Blonde ray are an inshore species belonging to the Rajidae family of skates and rays. Maximum length is 110 cm. Length at maturity is 81-83 cm at ages 4-5 years. Found predominantly on sand and steep sandbanks and commonly occurs at depths from 14-146 m. Relatively few eggs are produced, meaning that few juveniles will be produced each year. In the English Channel, females with well-developed eggs occur from February to August. Eggs are laid in cases known as “mermaids purses”. Blonde ray breed in the Bristol Channel in April and May. Although it has a relatively broad geographical range, this species is most abundant from the British Isles to Portugal. Blonde ray is relatively common in inshore and shelf waters (down to about 150 m) in the English Channel and Irish Sea, Bristol Channel and St George’s Channel. Blonde rays are particularly vulnerable to depletion due to their late age at maturity, slow growth and they produce few young. Little is known about connectivity of blonde ray stocks, yet, connectivity is crucial for managing skates and rays and provides a long-term perspective of their population trends.
Criterion score: 0.75 info
Northern North Sea and West of Scotland
The stock status is unknown. This is mainly because catches are too low for data to be useful and the quality of landings and discard data is too poor to create stock assessments. There are important amounts of Blonde Ray taken in recreational fisheries but are not recorded. The blonde ray has a patchy occurrence in the North Sea where it is at the edge of its distributional range, which make it difficult to measure their population sizes.
Scientists advise that the precautionary approach is applied, and that landings should be no more than 6 tonnes in each of the years 2018 and 2019. Landings peaked in 2013 at around 24 tonnes but have since decreased to 14 tonnes in 2016. However, landings have been gradually increasing over recent years.
Criterion score: 0.75 info
There are no management plans or objectives for this species. Skates and rays are managed under five regional quotas (called TACs) applied to a group of species. This has been deemed as an unsuitable method for protecting individual species, but species-specific quotas may not be suitable because it may increase unnecessary discarding of skates and rays.
Other management methods are currently being considered at an EU level. Methods to avoid catching rays include closed areas and seasons and modifying fishing gear to observe their escape behaviour and design fishing gear accordingly. However, it is difficult to avoid catching rays in fishing gear (because of their peculiar shape) so fishing gear modifications have been suggested to improve the potential survival of rays so that they can be quickly and safely discarded.

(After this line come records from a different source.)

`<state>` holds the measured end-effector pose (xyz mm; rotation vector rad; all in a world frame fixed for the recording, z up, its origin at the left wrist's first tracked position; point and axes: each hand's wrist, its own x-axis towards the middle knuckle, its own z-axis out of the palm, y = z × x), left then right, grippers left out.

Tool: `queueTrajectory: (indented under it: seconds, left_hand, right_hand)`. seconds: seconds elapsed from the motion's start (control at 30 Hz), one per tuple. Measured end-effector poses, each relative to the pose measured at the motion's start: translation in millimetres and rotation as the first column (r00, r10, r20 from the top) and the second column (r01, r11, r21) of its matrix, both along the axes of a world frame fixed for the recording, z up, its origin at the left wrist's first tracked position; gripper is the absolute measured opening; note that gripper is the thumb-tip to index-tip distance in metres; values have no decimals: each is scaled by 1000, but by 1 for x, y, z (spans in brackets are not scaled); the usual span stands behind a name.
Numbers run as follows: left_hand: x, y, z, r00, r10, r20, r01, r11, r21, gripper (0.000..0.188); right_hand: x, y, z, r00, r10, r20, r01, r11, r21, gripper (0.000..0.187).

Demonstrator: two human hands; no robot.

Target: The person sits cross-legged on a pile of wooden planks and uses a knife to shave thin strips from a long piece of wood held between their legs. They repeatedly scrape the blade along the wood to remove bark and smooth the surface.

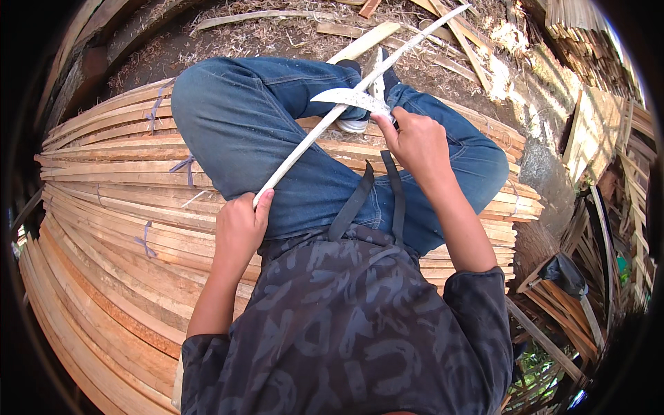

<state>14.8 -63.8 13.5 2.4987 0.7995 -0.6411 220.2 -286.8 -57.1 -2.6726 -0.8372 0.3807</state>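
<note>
My left hand (238, 225) is closed round the near end of a long, thin, pale wooden stick (304, 146). The stick slants up to the right, over my crossed legs and past my feet. In my right hand (420, 142) is a knife with a broad, curved, whitish blade (349, 97); the fingers hide its handle. The blade lies across the stick a little beyond its middle, its tip toward the left. Whether it cuts into the wood I cannot tell. Beside it, a short pale piece of wood (377, 81) stands near my shoes.
I sit on stacked bundles of sawn wooden strips (131, 207), tied with purplish cords (184, 166). Shavings and loose slats (443, 66) cover the ground ahead. On the right are a grey stone-like block (546, 166), leaning boards (588, 138) and a dark plastic bag (562, 275).
</note>
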Motion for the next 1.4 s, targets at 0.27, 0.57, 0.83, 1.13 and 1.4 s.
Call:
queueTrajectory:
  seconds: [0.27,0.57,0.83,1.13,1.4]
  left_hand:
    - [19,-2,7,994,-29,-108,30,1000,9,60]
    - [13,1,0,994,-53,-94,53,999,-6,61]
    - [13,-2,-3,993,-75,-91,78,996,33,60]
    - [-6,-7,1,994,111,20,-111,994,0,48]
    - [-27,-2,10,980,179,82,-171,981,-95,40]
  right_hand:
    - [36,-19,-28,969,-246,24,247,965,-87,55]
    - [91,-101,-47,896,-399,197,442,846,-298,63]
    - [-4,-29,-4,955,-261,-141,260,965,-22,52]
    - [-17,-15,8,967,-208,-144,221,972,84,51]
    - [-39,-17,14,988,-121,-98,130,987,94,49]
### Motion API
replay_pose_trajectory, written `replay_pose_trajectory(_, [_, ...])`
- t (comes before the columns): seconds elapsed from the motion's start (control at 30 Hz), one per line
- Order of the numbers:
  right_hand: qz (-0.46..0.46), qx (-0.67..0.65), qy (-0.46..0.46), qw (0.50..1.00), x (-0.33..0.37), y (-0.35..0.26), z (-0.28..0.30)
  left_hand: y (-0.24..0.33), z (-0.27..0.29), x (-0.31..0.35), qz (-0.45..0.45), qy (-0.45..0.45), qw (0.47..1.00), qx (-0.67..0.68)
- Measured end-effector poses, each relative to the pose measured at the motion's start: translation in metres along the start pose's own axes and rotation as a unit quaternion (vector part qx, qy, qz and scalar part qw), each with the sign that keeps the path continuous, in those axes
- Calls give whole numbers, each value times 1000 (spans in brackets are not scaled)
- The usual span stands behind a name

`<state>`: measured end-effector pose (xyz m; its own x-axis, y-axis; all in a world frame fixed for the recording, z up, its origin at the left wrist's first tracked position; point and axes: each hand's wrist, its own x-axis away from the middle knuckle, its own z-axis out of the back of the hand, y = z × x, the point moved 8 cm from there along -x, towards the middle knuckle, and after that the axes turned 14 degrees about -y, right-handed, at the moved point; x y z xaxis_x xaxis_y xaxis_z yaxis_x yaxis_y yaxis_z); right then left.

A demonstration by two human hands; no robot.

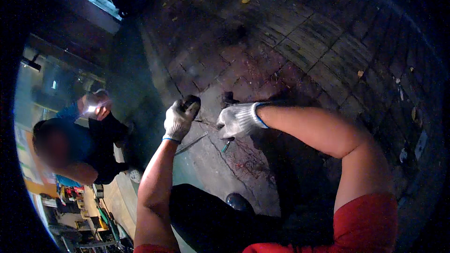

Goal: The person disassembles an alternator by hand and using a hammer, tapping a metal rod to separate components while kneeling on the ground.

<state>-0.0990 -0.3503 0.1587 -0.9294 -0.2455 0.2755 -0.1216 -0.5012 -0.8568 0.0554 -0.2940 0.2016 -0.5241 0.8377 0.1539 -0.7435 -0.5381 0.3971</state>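
Observation:
Both my hands wear white knit gloves with blue cuffs, low over the cracked pavement. My left hand (179, 121) is closed, its fingers curled by a dark patch that may be the glove's coating or a held thing. Just to its right, my right hand (239, 121) is closed too, knuckles toward the left; what it grips is hidden. Directly below the right hand a small green-handled tool (227, 145) shows; whether the hand holds it I cannot tell. A thin straight strip (191, 143) lies on the ground below my left hand. Reddish scraps (251, 164) are scattered nearby.
At the left a person (77, 145) crouches, holding a bright light (92, 108). Behind them stand shelves (84, 211) with tools and goods. My dark shoe (239, 202) is below my hands. Paving slabs with fallen leaves (245, 1) stretch away in the dark.

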Motion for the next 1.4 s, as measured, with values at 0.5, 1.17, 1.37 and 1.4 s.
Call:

There is no official minimum landing size for many skates and rays outside the 6 nautical mile limit in European waters. However, some inshore areas mandate a minimum landing size (40-45 cm disc width). There is direct management of fishing effort, depending on fishing gear, mesh size and area, however, this only applies to vessels of >15 m and therefore, inshore (generally smaller) fleets are generally not effort managed to the same extent. There are catch composition rules limit the percentage of skates that can be landed by demersal otter trawls (dependent on the mesh size of the net).

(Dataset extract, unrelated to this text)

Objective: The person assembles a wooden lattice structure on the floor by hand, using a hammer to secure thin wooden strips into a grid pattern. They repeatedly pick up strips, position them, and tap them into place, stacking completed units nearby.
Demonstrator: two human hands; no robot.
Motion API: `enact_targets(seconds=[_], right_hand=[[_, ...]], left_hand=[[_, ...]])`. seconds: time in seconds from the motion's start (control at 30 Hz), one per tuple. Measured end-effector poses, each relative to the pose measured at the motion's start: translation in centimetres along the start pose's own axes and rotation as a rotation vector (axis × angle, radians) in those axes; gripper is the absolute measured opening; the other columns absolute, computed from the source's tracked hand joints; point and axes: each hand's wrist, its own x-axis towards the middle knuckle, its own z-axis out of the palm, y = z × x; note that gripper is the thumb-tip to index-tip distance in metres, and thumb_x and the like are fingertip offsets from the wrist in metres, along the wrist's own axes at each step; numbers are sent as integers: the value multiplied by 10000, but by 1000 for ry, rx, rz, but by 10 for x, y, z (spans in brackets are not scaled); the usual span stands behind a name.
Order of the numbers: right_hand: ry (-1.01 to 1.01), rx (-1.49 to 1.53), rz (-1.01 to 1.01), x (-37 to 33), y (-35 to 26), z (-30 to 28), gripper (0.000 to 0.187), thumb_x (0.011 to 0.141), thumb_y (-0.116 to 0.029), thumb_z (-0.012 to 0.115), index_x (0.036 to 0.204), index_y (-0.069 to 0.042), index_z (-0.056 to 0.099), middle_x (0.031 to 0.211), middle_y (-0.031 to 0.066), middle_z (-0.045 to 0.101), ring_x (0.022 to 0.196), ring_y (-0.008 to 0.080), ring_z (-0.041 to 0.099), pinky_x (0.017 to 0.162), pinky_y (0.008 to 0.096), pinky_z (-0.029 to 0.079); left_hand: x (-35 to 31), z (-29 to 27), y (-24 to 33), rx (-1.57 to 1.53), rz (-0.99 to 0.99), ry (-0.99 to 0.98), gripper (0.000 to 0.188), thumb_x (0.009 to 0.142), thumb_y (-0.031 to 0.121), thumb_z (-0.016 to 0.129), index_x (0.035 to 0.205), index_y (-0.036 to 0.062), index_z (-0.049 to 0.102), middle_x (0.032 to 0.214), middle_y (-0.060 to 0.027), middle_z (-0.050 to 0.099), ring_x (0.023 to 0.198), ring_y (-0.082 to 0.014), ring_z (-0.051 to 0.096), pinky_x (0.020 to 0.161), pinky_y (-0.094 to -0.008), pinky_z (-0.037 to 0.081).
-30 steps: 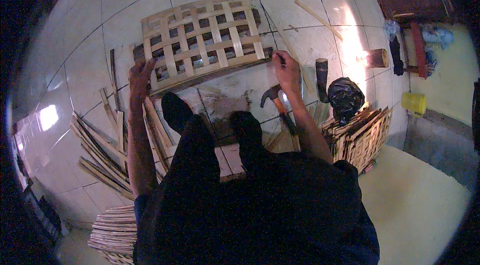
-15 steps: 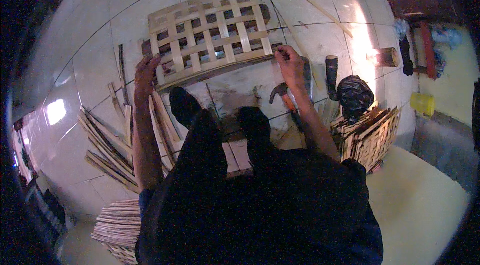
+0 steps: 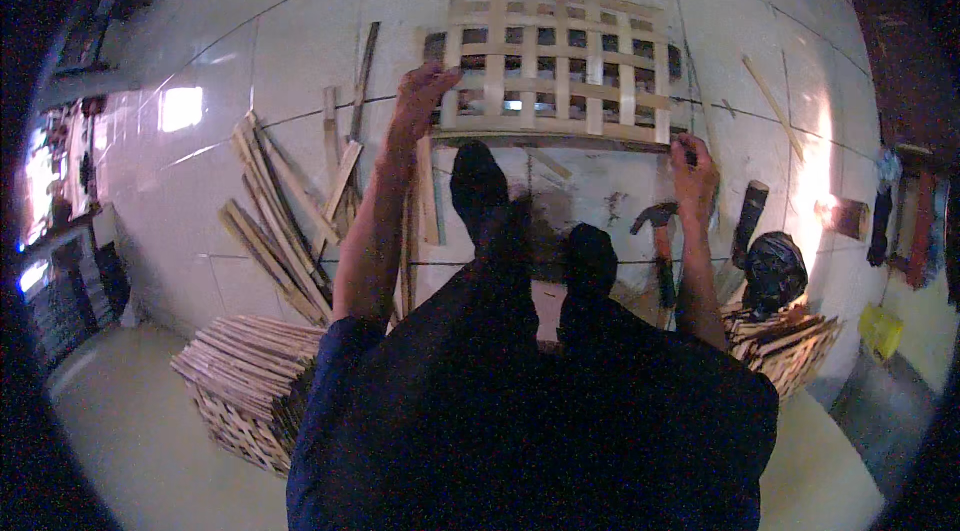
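Observation:
A woven lattice panel [image 3: 595, 68] of pale, flat strips, bamboo by its look, lies on the tiled floor beyond my feet. My left hand [image 3: 425, 96] is at its left edge, fingers bent over the border by a dark block. At the near right corner, my right hand [image 3: 693, 171] has its fingers curled in a pinch on the end of the near border strip. A claw hammer [image 3: 664, 251] with an orange and black handle lies on the floor beside my right forearm.
Loose split strips [image 3: 285, 221] lie left of my left arm. Stacked lattice panels [image 3: 245, 371] stand at lower left, and more [image 3: 790, 351] at right under a black plastic bag [image 3: 775, 271]. A dark cylinder [image 3: 750, 221], a cut bamboo piece [image 3: 848, 218] and a yellow container [image 3: 880, 331] are also right.
The whole view has shifted, so the panel and both hands appear farther right and the panel looks less tilted. Both hands remain at the panel's edges.

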Motion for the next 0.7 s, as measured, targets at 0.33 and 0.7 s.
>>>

More information is needed on skate and ray catches, discard and survival rates. Landings data doesn’t tell scientists much about the health of the stock. The Fisheries Science Partnership project connects fishermen and scientists to fill in important knowledge gaps.

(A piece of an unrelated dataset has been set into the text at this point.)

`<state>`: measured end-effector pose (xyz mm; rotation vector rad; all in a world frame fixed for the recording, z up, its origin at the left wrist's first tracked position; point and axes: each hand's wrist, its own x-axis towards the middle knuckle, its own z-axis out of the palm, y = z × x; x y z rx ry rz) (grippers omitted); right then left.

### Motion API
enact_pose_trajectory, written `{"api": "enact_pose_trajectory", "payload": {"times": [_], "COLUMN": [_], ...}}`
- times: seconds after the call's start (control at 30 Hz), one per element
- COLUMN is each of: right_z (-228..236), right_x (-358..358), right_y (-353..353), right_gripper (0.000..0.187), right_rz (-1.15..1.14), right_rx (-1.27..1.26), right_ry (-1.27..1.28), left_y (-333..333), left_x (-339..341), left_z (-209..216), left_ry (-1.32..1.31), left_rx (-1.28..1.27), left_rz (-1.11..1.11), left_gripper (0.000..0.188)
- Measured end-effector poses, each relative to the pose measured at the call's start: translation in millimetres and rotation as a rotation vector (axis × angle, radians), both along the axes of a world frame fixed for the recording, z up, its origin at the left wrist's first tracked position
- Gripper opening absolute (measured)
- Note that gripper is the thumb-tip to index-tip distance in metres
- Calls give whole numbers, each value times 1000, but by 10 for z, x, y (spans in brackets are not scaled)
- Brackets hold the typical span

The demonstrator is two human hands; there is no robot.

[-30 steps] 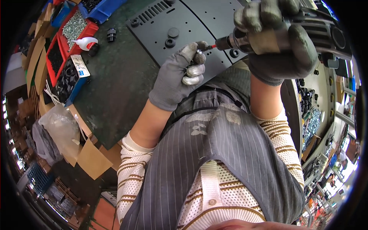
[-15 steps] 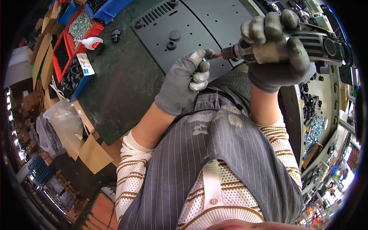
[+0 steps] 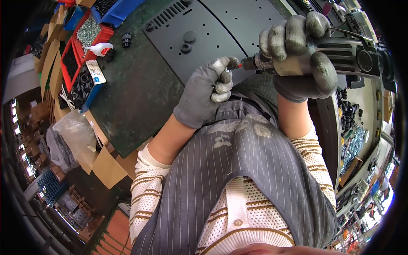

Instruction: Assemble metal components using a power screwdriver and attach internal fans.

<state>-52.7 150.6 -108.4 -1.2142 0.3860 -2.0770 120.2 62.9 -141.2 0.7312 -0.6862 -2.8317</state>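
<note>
My gloved right hand (image 3: 297,55) wraps round a power screwdriver (image 3: 340,53), held level with its nose pointing left. A red-banded bit (image 3: 241,66) sticks out of its nose. Closed in a pinch, my gloved left hand (image 3: 208,87) is at the tip of that bit. A small shiny metal piece, seemingly a screw (image 3: 228,69), shows between its fingers, mostly hidden by the glove. Behind both hands lies a dark grey flat panel (image 3: 221,29) with holes and slots. On it are a black round cap (image 3: 189,36) and a black ring (image 3: 185,48).
Left on the dark green table (image 3: 131,93) stand a red bin (image 3: 70,63) of screws, a blue bin (image 3: 119,12), a blue box of black parts (image 3: 85,91) and a white bottle (image 3: 100,49). A black fitting (image 3: 126,40) stands nearby. Cardboard and plastic bags (image 3: 76,131) hang at the table's left edge.
The screwdriver has shifted slightly left, closer to my left hand, its bit now reaching the pinching fingers. The view has shifted a little. Both hands keep their grips.
</note>
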Motion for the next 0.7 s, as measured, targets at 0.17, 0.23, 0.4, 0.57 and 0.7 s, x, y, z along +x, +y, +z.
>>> {"api": "enact_pose_trajectory", "payload": {"times": [0.17, 0.23, 0.4, 0.57, 0.7], "right_z": [-39, -62, -120, -19, -3], "right_x": [-46, -78, -98, -91, -92], "right_y": [27, 75, 175, 248, 318], "right_gripper": [30, 33, 40, 41, 41], "right_rz": [20, -39, -254, -335, -302], "right_rx": [40, 80, 200, 264, 245], "right_ry": [-215, -247, -248, -170, -102], "left_y": [-101, -245, -609, -572, -235], "left_x": [189, 305, 374, 212, 118], "left_z": [36, -11, -3, -54, 19], "left_ry": [-85, -125, -857, -826, -605], "left_rx": [-656, -1085, -1862, -1875, -1825], "left_rz": [-65, -17, -7, 17, -60], "left_gripper": [37, 38, 42, 41, 36]}}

Surveillance legislation is underpinned by EU Law, and requires all vessels above 12m in length use vessel monitoring systems (VMS), and mandate at-sea and aerial surveillance and inspections of vessels, logbooks and sales documents.
Some protected areas have been designated in these waters but offshore areas are not sufficiently managed. Some of these MPAs are designated to protect rays but more management and protection is required to prevent over-exploitation of these animals and their habitats.
Criterion score: 0.75 info
Blonde rays in this fishery are almost exclusively caught in bottom trawl fisheries. Blonde rays are normally caught as a bycatch species.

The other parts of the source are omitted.